__Aim of the task__
The full listing, copied exactly, is the required output.

__Records for the exercise__

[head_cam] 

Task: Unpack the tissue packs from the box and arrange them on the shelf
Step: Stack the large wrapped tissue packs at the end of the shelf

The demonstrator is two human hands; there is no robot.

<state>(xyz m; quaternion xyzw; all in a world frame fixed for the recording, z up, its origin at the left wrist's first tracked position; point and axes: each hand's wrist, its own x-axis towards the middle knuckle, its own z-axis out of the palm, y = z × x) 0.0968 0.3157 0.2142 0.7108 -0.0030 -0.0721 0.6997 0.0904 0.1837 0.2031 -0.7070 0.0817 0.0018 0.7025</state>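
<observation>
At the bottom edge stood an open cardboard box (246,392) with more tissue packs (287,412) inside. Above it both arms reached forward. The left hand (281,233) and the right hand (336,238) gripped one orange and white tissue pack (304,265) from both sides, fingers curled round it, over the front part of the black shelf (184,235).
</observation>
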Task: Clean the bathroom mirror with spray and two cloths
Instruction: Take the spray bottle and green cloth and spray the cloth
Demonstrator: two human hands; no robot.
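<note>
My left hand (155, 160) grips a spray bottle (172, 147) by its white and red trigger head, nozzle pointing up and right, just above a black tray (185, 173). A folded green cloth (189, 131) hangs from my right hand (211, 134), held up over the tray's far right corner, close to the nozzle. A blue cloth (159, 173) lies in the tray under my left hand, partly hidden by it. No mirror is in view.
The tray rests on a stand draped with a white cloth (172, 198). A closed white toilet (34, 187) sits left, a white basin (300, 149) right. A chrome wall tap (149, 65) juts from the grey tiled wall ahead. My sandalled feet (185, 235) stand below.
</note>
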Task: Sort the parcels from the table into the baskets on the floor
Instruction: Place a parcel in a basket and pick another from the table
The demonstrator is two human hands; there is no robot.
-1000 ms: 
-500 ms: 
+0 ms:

__Exercise solution__
[head_cam] 

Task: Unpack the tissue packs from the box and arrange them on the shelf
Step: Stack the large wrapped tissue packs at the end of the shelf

The demonstrator is two human hands; there is no robot.

<state>(xyz m; quaternion xyzw; all in a world frame fixed for the recording, z up, its origin at the left wrist's first tracked position; point and axes: each hand's wrist, its own x-axis towards the middle knuckle, its own z-axis out of the palm, y = z × x) 0.0968 0.3157 0.2142 0.7108 -0.0030 -0.0721 0.6997 0.0904 0.1837 0.2031 -0.7070 0.0817 0.0018 0.7025</state>
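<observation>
At the bottom edge stood an open cardboard box (246,392) with more tissue packs (287,412) inside. Above it both arms reached forward. The left hand (281,233) and the right hand (336,238) gripped one orange and white tissue pack (304,265) from both sides, fingers curled round it, over the front part of the black shelf (184,235).
</observation>
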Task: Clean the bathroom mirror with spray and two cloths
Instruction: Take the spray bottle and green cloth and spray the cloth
Demonstrator: two human hands; no robot.
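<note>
My left hand (155, 160) grips a spray bottle (172, 147) by its white and red trigger head, nozzle pointing up and right, just above a black tray (185, 173). A folded green cloth (189, 131) hangs from my right hand (211, 134), held up over the tray's far right corner, close to the nozzle. A blue cloth (159, 173) lies in the tray under my left hand, partly hidden by it. No mirror is in view.
The tray rests on a stand draped with a white cloth (172, 198). A closed white toilet (34, 187) sits left, a white basin (300, 149) right. A chrome wall tap (149, 65) juts from the grey tiled wall ahead. My sandalled feet (185, 235) stand below.
</note>
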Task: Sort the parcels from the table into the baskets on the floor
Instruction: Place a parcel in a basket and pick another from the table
The demonstrator is two human hands; there is no robot.
-1000 ms: 
-500 ms: 
+0 ms:

This exercise is now finished.